▶ Your assignment
Transcribe every record exactly, omitting none.

▶ Data for this task

....................

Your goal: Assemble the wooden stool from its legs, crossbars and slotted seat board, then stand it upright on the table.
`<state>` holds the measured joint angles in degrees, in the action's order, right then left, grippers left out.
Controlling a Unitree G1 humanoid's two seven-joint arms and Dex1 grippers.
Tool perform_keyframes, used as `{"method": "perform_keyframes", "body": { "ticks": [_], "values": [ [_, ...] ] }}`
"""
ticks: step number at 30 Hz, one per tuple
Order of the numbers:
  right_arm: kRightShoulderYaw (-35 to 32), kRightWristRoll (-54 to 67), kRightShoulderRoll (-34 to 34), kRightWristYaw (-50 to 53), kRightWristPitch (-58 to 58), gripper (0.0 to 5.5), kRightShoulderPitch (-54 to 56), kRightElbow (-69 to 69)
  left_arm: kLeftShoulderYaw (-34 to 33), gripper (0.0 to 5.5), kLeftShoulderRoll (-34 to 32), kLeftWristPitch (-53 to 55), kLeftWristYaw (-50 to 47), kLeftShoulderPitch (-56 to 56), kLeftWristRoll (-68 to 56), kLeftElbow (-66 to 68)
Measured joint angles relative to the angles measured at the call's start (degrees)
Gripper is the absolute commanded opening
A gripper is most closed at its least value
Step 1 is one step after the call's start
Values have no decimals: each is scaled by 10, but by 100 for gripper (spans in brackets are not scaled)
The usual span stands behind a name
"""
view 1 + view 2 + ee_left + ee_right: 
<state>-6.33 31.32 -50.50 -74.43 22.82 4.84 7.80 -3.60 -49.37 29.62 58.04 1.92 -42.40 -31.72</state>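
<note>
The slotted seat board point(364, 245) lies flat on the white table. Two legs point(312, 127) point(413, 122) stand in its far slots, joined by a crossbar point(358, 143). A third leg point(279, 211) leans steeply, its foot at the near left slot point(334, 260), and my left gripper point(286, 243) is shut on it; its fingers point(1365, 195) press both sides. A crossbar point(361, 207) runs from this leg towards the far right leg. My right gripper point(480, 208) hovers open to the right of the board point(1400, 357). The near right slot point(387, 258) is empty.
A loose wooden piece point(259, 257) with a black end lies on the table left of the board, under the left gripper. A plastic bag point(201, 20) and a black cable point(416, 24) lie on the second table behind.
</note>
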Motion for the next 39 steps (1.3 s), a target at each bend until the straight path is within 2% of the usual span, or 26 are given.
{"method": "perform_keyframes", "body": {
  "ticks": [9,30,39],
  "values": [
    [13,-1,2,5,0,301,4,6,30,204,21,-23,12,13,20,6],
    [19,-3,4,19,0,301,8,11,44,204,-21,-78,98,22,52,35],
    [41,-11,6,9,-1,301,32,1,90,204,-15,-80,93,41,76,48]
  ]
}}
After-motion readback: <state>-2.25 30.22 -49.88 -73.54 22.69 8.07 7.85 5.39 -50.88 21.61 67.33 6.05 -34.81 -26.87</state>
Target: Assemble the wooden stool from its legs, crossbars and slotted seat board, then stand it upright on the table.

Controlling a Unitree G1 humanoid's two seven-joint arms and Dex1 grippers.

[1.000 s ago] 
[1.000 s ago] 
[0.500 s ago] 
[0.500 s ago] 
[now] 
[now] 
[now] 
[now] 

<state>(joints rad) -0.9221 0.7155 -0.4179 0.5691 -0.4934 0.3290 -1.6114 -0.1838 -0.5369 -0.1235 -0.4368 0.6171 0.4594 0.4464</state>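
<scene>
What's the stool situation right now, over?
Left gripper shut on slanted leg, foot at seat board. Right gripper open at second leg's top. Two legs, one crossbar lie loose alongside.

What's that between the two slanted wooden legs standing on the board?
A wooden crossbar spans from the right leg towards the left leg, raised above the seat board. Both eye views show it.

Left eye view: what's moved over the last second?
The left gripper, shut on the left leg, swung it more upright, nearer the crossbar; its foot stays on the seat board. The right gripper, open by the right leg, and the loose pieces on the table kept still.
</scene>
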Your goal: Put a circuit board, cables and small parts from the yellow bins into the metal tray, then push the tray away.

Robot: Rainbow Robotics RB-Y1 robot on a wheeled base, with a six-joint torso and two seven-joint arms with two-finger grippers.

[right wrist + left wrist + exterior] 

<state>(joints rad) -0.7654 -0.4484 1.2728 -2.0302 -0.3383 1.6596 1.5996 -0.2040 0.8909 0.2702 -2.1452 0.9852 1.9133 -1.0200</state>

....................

▶ Response box
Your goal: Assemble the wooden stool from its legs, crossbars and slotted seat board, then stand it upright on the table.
`<state>` holds the measured joint angles in degrees, in the action's order, right then left, grippers left out.
Controlling a Unitree G1 humanoid's two seven-joint arms and Dex1 grippers.
Tool perform_keyframes, used as `{"method": "perform_keyframes", "body": { "ticks": [_], "values": [ [_, ...] ] }}`
"""
ticks: step number at 30 Hz, one per tuple
Order of the numbers:
  right_arm: kRightShoulderYaw (-35 to 32), kRightWristRoll (-54 to 67), kRightShoulderRoll (-34 to 34), kRightWristYaw (-50 to 53), kRightWristPitch (-58 to 58), gripper (0.0 to 5.5), kRightShoulderPitch (-54 to 56), kRightElbow (-69 to 69)
  left_arm: kLeftShoulderYaw (-34 to 33), gripper (0.0 to 5.5), kLeftShoulderRoll (-34 to 32), kLeftWristPitch (-53 to 55), kLeftWristYaw (-50 to 47), kLeftShoulderPitch (-56 to 56), kLeftWristRoll (-68 to 56), kLeftElbow (-66 to 68)
Measured joint angles relative to the angles measured at the call's start (degrees)
Gripper is the absolute commanded opening
A gripper is most closed at its least value
Step 1 is one step after the call's start
Values have no decimals: each is scaled by 10, but by 100 for gripper (spans in brackets are not scaled)
The usual span stands behind a name
"""
view 1 + view 2 + ee_left + ee_right: 
<state>-6.33 31.32 -50.50 -74.43 22.82 4.84 7.80 -3.60 -49.37 29.62 58.04 1.92 -42.40 -31.72</state>
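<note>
The slotted seat board point(364, 245) lies flat on the white table. Two legs point(312, 127) point(413, 122) stand in its far slots, joined by a crossbar point(358, 143). A third leg point(279, 211) leans steeply, its foot at the near left slot point(334, 260), and my left gripper point(286, 243) is shut on it; its fingers point(1365, 195) press both sides. A crossbar point(361, 207) runs from this leg towards the far right leg. My right gripper point(480, 208) hovers open to the right of the board point(1400, 357). The near right slot point(387, 258) is empty.
A loose wooden piece point(259, 257) with a black end lies on the table left of the board, under the left gripper. A plastic bag point(201, 20) and a black cable point(416, 24) lie on the second table behind.
</note>
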Motion for the next 39 steps (1.3 s), a target at each bend until the straight path is within 2% of the usual span, or 26 are given.
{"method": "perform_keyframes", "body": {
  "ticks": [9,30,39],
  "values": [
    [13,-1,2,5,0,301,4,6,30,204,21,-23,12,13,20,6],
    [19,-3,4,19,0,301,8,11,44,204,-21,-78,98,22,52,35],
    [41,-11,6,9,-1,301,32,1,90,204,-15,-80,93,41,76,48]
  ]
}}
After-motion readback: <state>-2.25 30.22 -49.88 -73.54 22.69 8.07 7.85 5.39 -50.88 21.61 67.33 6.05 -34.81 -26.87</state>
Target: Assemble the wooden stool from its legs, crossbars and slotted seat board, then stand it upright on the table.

Controlling a Unitree G1 humanoid's two seven-joint arms and Dex1 grippers.

[1.000 s ago] 
[1.000 s ago] 
[0.500 s ago] 
[0.500 s ago] 
[now] 
[now] 
[now] 
[now] 

<state>(joints rad) -0.9221 0.7155 -0.4179 0.5691 -0.4934 0.3290 -1.6114 -0.1838 -0.5369 -0.1235 -0.4368 0.6171 0.4594 0.4464</state>
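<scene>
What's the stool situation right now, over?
Left gripper shut on slanted leg, foot at seat board. Right gripper open at second leg's top. Two legs, one crossbar lie loose alongside.

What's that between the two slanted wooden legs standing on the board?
A wooden crossbar spans from the right leg towards the left leg, raised above the seat board. Both eye views show it.

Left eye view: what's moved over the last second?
The left gripper, shut on the left leg, swung it more upright, nearer the crossbar; its foot stays on the seat board. The right gripper, open by the right leg, and the loose pieces on the table kept still.
</scene>
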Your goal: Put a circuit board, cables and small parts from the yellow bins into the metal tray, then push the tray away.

Robot: Rainbow Robotics RB-Y1 robot on a wheeled base, with a six-joint torso and two seven-joint arms with two-finger grippers.

[right wrist + left wrist + exterior] 

<state>(joints rad) -0.7654 -0.4484 1.2728 -2.0302 -0.3383 1.6596 1.5996 -0.2040 0.8909 0.2702 -2.1452 0.9852 1.9133 -1.0200</state>

The given answer completes the exercise.